Please restate the listing word for word, omitting the images.
——————
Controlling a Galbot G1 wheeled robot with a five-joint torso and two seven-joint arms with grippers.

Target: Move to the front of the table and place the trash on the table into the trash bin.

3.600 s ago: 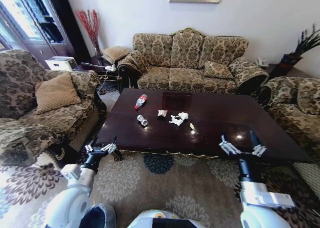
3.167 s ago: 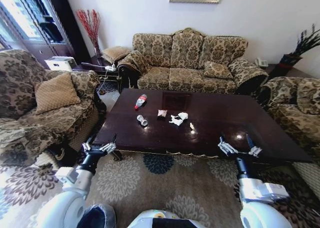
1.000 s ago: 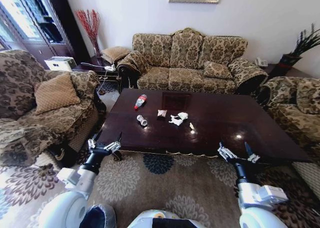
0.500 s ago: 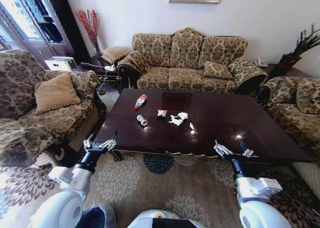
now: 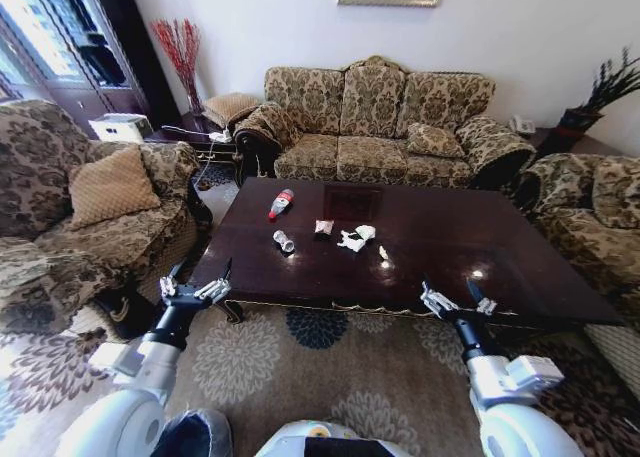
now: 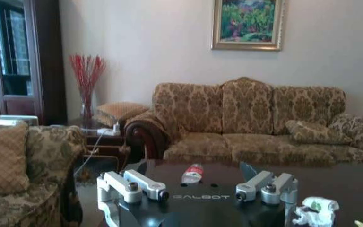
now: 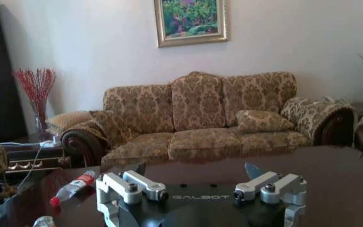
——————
### Exercise solution
Controlling a Galbot G1 wheeled robot with a five-joint torso and two seven-joint arms with grippers.

Target: Move to the front of the table and place the trash on the table into the trash bin.

3.600 s ago: 
3.167 s ago: 
1.000 s ago: 
0.500 s ago: 
now: 
now: 
now: 

The output is finished, and nothing else is needed.